Abdul Majid Bhurgri Institute of Language Engineering (عبدالماجد ڀرڳڙي انسٽيٽيوٽ آف لئنگئيج انجنيئرنگ) is an autonomous body under the administrative control of the Culture, Tourism and Antiquities Department, Government of Sindh established for bringing Sindhi language at par with national and international languages in all computational process and Natural language processing.

==Establishment==
In recognition to services of Abdul-Majid Bhurgri, who is the founder of Sindhi computing, Government of Sindh has established the institute after his name. The institute was primarily initiated on the concept given by a language engineer and linguist Amar Fayaz Buriro in briefing to the Minister, Culture, Tourism and Antiquities, Government of Sindh, Syed Sardar Ali Shah on 21 February 2017 on celebration of International Mother Language Day in Sindhi Language Authority, Hyderabad, Sindh.

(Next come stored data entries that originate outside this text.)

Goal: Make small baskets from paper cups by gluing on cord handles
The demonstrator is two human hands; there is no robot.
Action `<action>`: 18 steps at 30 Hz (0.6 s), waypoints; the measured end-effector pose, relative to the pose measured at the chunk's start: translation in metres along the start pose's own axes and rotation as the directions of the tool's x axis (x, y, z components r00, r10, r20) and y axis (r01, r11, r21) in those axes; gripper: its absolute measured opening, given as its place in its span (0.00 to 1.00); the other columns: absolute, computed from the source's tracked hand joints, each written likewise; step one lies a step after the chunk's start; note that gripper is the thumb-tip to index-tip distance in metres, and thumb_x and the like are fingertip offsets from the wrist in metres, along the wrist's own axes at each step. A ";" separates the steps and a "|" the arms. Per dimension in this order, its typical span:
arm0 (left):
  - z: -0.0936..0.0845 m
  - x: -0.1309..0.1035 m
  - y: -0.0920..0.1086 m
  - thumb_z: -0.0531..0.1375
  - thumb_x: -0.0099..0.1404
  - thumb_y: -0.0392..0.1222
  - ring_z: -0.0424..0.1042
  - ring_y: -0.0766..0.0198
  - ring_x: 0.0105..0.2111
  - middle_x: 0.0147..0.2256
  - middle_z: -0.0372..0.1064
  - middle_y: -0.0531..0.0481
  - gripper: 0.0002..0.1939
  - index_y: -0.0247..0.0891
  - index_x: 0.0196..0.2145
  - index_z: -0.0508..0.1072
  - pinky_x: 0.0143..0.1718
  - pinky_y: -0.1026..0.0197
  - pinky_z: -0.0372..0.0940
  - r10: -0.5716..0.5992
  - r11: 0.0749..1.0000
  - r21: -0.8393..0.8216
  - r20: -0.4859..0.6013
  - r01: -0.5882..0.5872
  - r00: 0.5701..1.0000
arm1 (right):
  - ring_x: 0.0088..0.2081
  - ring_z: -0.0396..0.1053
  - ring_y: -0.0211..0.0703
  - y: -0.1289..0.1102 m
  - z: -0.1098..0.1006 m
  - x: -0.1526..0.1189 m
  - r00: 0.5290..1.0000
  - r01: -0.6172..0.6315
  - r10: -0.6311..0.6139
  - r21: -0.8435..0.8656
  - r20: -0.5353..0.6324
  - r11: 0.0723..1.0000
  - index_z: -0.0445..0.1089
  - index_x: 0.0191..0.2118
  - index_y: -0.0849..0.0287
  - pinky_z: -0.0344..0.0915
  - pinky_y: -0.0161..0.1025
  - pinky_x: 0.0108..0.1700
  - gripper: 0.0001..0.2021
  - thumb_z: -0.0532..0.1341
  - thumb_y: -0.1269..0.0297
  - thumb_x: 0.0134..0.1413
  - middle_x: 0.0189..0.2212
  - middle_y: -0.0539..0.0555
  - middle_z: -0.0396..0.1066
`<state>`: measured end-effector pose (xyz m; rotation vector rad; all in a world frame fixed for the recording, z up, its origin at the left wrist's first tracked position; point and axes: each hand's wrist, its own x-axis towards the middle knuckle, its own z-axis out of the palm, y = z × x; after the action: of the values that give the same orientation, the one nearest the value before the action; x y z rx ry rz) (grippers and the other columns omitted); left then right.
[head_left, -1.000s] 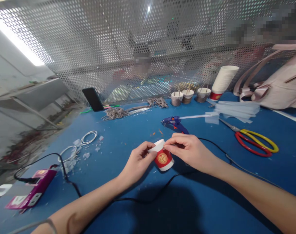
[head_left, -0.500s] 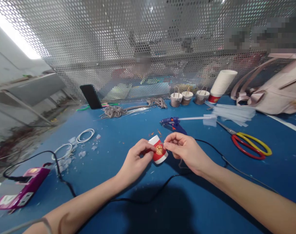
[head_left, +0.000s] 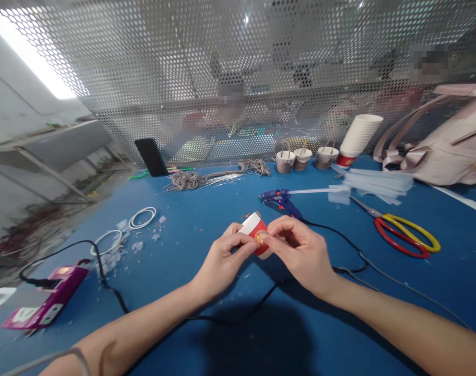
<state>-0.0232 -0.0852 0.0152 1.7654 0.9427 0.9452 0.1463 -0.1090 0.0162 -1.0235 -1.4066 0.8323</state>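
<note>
A small red-and-white paper cup with a gold emblem is tilted over the middle of the table. My left hand grips it from the left, thumb on the near side. My right hand is closed in a pinch against the cup's right side. A greyish bit that looks like the end of a cord shows at its fingertips; the fingers partly hide it. A thin grey strand runs out from behind the right wrist. Just beyond my hands lies a blue glue gun with a clear glue stick in it.
Scissors and clear glue sticks lie right. Behind stand cord-wrapped cups, stacked cups and a pink bag. Grey cord bundles, a phone, white rings and a purple power strip are left.
My right fingertips have moved in onto the cup's front, now covering part of the emblem. The cup has tilted a little more, and my left hand still grips it.
</note>
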 end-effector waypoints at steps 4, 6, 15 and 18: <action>-0.003 0.002 -0.003 0.54 0.65 0.44 0.61 0.64 0.32 0.31 0.61 0.50 0.14 0.37 0.23 0.69 0.34 0.62 0.57 -0.003 1.000 -0.029 -0.018 0.003 1.000 | 0.21 0.62 0.33 -0.010 -0.017 0.013 0.992 -0.097 0.102 0.059 -0.078 0.994 0.70 0.32 0.57 0.60 0.34 0.25 0.04 0.63 0.63 0.52 0.23 0.48 0.69; -0.004 0.002 -0.004 0.53 0.66 0.43 0.59 0.66 0.29 0.29 0.59 0.51 0.17 0.37 0.21 0.65 0.31 0.63 0.55 -0.005 1.000 -0.015 -0.021 0.005 1.000 | 0.18 0.59 0.31 -0.012 -0.021 0.019 0.973 -0.222 0.229 0.186 -0.015 0.957 0.71 0.36 0.58 0.58 0.34 0.22 0.07 0.63 0.62 0.50 0.24 0.49 0.71; 0.000 0.003 -0.008 0.54 0.58 0.35 0.56 0.67 0.27 0.25 0.56 0.55 0.14 0.39 0.19 0.52 0.30 0.63 0.53 -0.037 0.999 0.023 -0.038 0.038 0.999 | 0.21 0.59 0.33 -0.006 -0.011 0.015 0.926 -0.342 0.341 -0.024 0.160 0.940 0.71 0.31 0.59 0.57 0.32 0.22 0.07 0.61 0.61 0.50 0.21 0.47 0.67; 0.001 0.002 -0.009 0.55 0.56 0.35 0.55 0.68 0.27 0.25 0.57 0.56 0.12 0.40 0.22 0.52 0.30 0.64 0.54 -0.091 0.994 -0.063 -0.075 0.086 0.993 | 0.25 0.63 0.35 -0.004 -0.008 0.012 0.944 -0.278 0.287 -0.073 0.166 0.958 0.69 0.29 0.59 0.62 0.33 0.27 0.07 0.60 0.61 0.50 0.24 0.48 0.69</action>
<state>-0.0237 -0.0813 0.0072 1.6333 1.0239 0.9811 0.1542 -0.0997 0.0248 -1.2330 -1.4521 1.1260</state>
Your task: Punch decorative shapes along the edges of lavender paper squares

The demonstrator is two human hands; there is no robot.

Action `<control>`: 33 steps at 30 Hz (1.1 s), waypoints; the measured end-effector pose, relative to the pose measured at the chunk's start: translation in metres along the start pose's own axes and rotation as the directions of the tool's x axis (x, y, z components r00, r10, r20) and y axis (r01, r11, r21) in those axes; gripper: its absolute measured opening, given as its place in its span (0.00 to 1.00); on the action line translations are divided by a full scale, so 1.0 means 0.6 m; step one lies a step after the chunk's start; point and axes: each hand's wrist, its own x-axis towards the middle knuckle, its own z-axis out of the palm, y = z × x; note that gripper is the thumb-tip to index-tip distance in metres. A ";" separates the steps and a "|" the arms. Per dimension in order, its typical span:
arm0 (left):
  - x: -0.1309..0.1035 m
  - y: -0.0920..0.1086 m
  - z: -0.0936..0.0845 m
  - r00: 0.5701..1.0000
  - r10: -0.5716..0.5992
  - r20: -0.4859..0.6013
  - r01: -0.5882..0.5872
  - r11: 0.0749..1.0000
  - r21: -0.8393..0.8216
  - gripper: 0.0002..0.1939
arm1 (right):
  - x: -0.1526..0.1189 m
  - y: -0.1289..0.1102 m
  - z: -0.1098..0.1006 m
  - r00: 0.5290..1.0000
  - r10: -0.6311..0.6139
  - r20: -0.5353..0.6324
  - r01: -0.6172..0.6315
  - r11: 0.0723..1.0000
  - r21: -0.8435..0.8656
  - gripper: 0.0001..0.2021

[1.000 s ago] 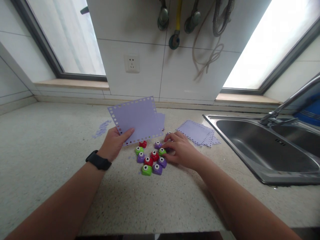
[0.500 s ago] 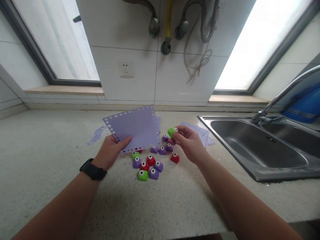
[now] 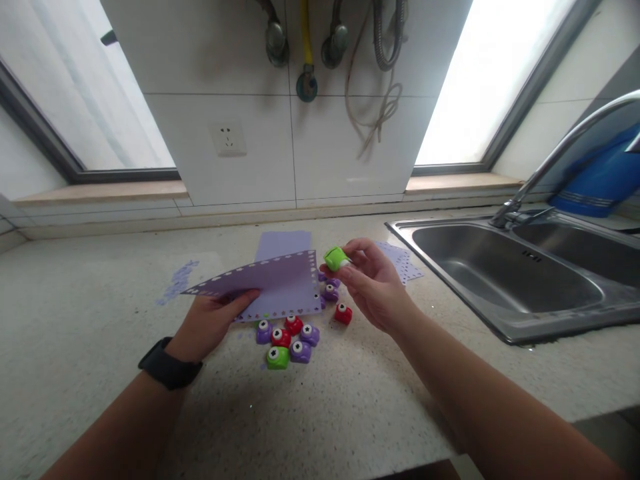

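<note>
My left hand [image 3: 217, 320] pinches a purple sheet of paper [image 3: 280, 283] by its left side, thumb on top. Small shapes are punched along the paper's edges, and the sheet bends upward. Close to the sheet's right edge, my right hand [image 3: 373, 280] grips a green craft punch [image 3: 336, 258] between thumb and fingers. The punch and the paper look apart. Below the sheet lie several punches, among them a green punch [image 3: 277, 358], a purple punch [image 3: 301, 351] and a red punch [image 3: 293, 325]. Another red punch [image 3: 343, 313] lies alone under my right hand. The sheet partly hides more purple punches.
Behind the held sheet lies plain purple paper [image 3: 284, 242]. Punched sheets [image 3: 400, 260] rest beside the steel sink [image 3: 500, 267] on the right, under a faucet [image 3: 545, 173]. Purple paper bits [image 3: 179, 281] are scattered at left. A wall with pipes stands behind the counter [image 3: 215, 413].
The purple sheet has tipped and bent, uncovering more of the plain paper behind it. My right hand has turned the green punch over. The view has shifted slightly to the right.
</note>
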 end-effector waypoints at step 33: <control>-0.007 -0.012 -0.016 0.991 0.110 0.072 -0.101 0.988 -0.117 0.08 | -0.021 -0.008 0.013 0.952 -0.259 0.165 0.303 0.877 -0.373 0.19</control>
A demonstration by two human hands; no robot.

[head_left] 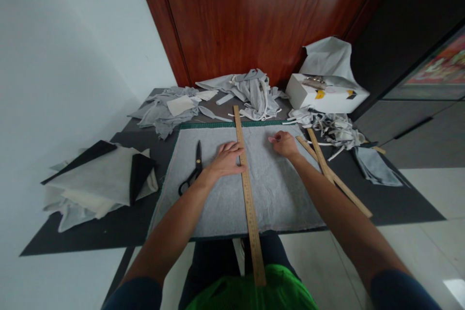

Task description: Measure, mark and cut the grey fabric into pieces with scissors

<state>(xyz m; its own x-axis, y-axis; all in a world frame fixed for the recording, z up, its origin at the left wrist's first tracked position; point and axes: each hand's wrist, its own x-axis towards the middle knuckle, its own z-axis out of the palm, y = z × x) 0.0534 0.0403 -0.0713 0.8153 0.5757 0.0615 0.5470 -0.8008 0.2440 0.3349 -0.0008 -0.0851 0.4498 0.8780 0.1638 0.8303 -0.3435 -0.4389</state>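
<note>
A: Start with your left hand (228, 159). Is it clenched?

B: No, your fingers lie spread, fingertips and thumb resting on the long wooden ruler (249, 203) without wrapping round it.

A: And your right hand (286, 145)?

B: Your thumb and fingers pinch a small pink piece (272, 139) just above or on the grey cloth (218, 210); you can't tell from here whether it touches.

A: Where does that cloth sit?

B: It lies spread over the middle of your dark tabletop (121, 230), reaching its near edge, with a green cutting mat (214, 125) showing along the cloth's far side. Your ruler crosses it, its near end jutting past the tabletop's near edge.

A: What else is close to you?

B: Black-handled scissors (198, 160) lie on the cloth, just beside your left hand. Two crossed wooden strips (319, 152) lie toward the right edge.

A: And farther out?

B: You have folded grey and black fabric (98, 177) at the left edge, fabric scraps (256, 92) along the far edge, and a white box (300, 94) at the far right corner.
</note>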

After the presentation and concept given by Amar Fayaz Buriro, the minister Syed Sardar Ali Shah had announced the Institute. Then, Government of Sindh added the development scheme in the Budget of fiscal year 2017-2018.

==Projects==
The Institute has developed several projects aimed at advancing the Sindhi language and promoting linguistic research. Notable initiatives include the AMBILE Hamiz Ali Sindhi Optical character recognition, which allows for the accurate digitization of Sindhi text, and the ongoing Sindhi WordNet System, a project to build a comprehensive lexical database for Natural language processing. The institute has also created the Font, which integrates symbols from the Indus script, Khudabadi script, and modern Perso-Arabic Script Code for Information Interchange into a single resource for researchers]. Additionally, institute has developed online converter tools that automatically transliterate between the Arabic-Perso script and Devanagari script, improving linguistic accessibility. Another key project is Bhittaipedia, a digital platform dedicated to the preservation and dissemination of the poetry of Shah Abdul Latif Bhittai, one of Sindh's most renowned poet.

==Location==
The institute is established behind Sindh Museum and Sindhi Language Authority, N-5 National Highway, Qasimabad, Hyderabad, Sindh.